• TASK ITEM
Copy out the full listing that comes next, exactly.

• SOURCE MATERIAL

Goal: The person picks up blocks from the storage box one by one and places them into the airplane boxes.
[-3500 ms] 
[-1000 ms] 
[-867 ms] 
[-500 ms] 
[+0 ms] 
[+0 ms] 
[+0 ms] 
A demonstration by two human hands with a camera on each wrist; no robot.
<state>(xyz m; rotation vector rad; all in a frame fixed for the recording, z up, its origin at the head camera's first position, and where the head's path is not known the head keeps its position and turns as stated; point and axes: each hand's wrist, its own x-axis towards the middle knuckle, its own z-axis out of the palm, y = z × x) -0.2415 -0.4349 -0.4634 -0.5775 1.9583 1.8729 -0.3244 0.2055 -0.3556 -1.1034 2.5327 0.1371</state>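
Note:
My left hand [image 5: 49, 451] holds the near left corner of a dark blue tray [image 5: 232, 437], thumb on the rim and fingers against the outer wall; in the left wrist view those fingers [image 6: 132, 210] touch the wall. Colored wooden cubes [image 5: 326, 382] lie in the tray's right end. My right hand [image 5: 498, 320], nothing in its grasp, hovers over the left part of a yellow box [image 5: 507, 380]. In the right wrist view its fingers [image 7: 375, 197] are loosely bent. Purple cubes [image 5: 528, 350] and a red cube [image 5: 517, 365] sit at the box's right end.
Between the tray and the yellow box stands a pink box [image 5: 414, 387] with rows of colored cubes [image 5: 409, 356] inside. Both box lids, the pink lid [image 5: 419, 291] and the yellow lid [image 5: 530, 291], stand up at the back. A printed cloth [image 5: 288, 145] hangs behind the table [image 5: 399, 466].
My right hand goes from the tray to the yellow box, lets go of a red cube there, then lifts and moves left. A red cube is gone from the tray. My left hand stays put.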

• OUTPUT OF THE EXERCISE
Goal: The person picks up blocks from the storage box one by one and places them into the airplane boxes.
[-3500 ms] 
[-1000 ms] 
[-867 ms] 
[-500 ms] 
[+0 ms] 
[+0 ms] 
[+0 ms] 
A demonstration by two human hands with a camera on each wrist; no robot.
<state>(xyz m; rotation vector rad; all in a frame fixed for the recording, z up, its origin at the head camera's first position, and where the head's path is not known the head keeps its position and turns as stated; point and axes: each hand's wrist, its own x-axis towards the middle knuckle, its own z-axis out of the palm, y = z × x) -0.2415 -0.4349 -0.4634 -0.5775 1.9583 1.8729 -0.3244 0.2055 -0.3556 -1.1034 2.5327 0.1371</state>
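Note:
My left hand [image 5: 49, 451] holds the near left corner of a dark blue tray [image 5: 232, 437], thumb on the rim and fingers against the outer wall; in the left wrist view those fingers [image 6: 132, 210] touch the wall. Colored wooden cubes [image 5: 326, 382] lie in the tray's right end. My right hand [image 5: 498, 320], nothing in its grasp, hovers over the left part of a yellow box [image 5: 507, 380]. In the right wrist view its fingers [image 7: 375, 197] are loosely bent. Purple cubes [image 5: 528, 350] and a red cube [image 5: 517, 365] sit at the box's right end.
Between the tray and the yellow box stands a pink box [image 5: 414, 387] with rows of colored cubes [image 5: 409, 356] inside. Both box lids, the pink lid [image 5: 419, 291] and the yellow lid [image 5: 530, 291], stand up at the back. A printed cloth [image 5: 288, 145] hangs behind the table [image 5: 399, 466].
My right hand goes from the tray to the yellow box, lets go of a red cube there, then lifts and moves left. A red cube is gone from the tray. My left hand stays put.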

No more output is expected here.